Why are non-data driven representations of data-driven research in the humanities so bad?

One of the more frustrating aspects of working in data-driven research today is the representation of such research by people who do not use data. Why? Because it is not subject to the same rules of evidence. If you don’t like data, it turns out you can say whatever you want about people who do use data.

Take for example this sentence, from a recent special issue in Genre:

At the heart of much data-driven literary criticism lies the hope that the voice of data, speaking through its visualizations, can break the hermeneutic circle.
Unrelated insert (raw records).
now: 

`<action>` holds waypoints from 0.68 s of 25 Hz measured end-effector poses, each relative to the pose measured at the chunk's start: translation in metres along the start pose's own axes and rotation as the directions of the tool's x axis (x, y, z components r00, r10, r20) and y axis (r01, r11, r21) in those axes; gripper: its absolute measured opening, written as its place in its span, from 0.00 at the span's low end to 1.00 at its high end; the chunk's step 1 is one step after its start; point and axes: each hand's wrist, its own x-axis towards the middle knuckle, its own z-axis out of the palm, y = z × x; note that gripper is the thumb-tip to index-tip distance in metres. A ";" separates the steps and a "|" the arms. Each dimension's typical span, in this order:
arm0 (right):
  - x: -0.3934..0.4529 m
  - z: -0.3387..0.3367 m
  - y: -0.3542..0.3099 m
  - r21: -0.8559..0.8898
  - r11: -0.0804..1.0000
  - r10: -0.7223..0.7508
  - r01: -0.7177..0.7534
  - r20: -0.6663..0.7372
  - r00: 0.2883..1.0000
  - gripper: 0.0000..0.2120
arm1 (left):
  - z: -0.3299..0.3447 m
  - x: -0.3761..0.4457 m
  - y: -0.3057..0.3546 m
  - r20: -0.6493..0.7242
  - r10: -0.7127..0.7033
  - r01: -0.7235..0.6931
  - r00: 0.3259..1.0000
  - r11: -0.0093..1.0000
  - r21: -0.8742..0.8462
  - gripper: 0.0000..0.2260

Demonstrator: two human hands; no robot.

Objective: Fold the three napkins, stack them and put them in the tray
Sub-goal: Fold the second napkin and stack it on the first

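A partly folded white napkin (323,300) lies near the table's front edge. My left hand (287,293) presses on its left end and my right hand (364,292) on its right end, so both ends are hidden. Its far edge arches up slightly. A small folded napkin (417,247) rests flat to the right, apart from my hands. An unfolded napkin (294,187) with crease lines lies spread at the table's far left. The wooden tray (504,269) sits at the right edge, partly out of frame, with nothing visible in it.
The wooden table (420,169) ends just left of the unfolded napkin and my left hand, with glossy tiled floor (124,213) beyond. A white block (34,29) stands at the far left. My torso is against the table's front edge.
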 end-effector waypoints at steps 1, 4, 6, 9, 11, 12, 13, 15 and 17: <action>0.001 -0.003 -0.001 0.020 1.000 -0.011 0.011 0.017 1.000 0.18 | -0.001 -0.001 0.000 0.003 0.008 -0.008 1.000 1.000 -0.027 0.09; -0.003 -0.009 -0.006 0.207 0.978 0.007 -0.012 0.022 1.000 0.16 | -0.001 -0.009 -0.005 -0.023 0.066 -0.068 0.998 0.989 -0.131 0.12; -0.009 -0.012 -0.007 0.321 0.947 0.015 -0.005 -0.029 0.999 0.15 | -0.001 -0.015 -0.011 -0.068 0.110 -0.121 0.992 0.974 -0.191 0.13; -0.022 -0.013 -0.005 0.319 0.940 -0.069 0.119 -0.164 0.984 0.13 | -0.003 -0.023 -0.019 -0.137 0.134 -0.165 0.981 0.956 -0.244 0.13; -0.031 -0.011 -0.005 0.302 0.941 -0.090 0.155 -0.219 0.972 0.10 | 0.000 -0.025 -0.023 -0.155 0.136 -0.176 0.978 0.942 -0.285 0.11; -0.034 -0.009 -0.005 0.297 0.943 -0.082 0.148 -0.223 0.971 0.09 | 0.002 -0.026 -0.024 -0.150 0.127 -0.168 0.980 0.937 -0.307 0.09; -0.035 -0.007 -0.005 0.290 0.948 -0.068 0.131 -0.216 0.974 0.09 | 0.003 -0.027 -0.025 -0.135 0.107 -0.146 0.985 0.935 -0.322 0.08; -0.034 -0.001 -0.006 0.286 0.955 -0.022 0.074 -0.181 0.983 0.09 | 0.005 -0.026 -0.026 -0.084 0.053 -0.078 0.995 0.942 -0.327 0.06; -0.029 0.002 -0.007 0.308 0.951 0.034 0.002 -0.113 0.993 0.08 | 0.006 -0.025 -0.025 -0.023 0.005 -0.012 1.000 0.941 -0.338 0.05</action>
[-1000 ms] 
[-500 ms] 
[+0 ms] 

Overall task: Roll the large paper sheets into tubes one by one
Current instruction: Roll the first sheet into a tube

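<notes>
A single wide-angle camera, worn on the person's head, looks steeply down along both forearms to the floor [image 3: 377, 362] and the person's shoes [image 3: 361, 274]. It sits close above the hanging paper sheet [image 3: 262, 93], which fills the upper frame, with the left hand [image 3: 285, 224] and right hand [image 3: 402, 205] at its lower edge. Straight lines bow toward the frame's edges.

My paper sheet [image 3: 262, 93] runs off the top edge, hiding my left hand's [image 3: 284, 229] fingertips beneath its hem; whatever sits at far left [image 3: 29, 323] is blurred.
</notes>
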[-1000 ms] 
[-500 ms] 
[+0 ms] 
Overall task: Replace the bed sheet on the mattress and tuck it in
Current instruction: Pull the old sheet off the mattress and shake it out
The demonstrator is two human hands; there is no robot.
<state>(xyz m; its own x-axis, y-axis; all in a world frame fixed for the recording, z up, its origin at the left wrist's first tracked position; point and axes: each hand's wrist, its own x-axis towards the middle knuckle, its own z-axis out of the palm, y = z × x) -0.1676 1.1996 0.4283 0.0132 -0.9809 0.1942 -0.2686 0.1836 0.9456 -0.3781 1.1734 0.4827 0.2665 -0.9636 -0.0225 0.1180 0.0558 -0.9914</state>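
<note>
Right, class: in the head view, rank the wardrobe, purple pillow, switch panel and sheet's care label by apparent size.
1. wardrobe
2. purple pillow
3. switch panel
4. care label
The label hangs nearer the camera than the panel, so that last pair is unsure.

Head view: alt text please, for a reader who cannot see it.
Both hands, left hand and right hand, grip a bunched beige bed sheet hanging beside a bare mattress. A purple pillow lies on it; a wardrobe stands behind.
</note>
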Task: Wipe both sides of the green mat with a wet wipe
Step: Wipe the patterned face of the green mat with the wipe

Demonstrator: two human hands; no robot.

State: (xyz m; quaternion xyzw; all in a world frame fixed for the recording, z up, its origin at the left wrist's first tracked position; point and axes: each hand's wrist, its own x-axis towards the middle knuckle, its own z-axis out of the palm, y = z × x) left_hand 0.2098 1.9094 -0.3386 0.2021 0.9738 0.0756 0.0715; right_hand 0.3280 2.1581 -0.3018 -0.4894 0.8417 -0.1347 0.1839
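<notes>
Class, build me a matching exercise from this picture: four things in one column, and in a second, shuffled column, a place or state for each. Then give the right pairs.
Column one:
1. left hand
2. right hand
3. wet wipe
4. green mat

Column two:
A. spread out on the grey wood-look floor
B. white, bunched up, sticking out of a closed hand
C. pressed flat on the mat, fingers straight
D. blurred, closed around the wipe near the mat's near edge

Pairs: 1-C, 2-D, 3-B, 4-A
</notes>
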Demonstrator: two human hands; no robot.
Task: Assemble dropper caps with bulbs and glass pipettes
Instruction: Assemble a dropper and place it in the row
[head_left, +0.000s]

Where is the evidence for this claim? If you’re wondering who has been cited so far in the piece you can guess it’s Moretti. That’s it. Does it matter that others have made the exact opposite claim? For example, in this piece:

In particular, I want us to see the necessary integration of qualitative and quantitative reasoning, which, as I will try to show, has a fundamentally circular and therefore hermeneutic nature.

But does a single piece of counter-evidence really matter? Wouldn’t the responsible thing be to try to account for some summary judgment of all “data-driven literary criticism” and its relationship to interpretive practices?

To be concerned about the hegemony of data and data science today is absolutely reasonable and warranted. Data-driven research has a powerful multiplier effect in its ability to be covered by the press and circulate as social certainty. Projects like “Calling Bullshit” by Carl Bergstrom and Javin West are all the more urgent for this reason.

But there is another dimension of calling bullshit that we shouldn’t overlook. It’s when people invent statements to confirm their prior belief systems. To suggest that data is omnipotent in its ability to shape public opinion misses one of the great tragedies of facticity of our time: climate collapse (a phrase I prefer to climate “change” which is too wishy washy a word for where we’re headed — “change is good!”).

In other words, calling bullshit is a multidimensional problem. It’s not just about data certainty. Its also about certainty in the absence of data. Its about rhetorical tactics that are used to represent phenomena without adequate evidence, something that happens all too often in the humanities these days when it comes to understanding things as disparate as the novel or our own discipline.

As authors, journal editors, peer-reviewers, researchers and teachers we need to wake up to this problem and stop allowing it to pass with a mild nod of the head. We need to start asking that hard question: Where’s your evidence for that?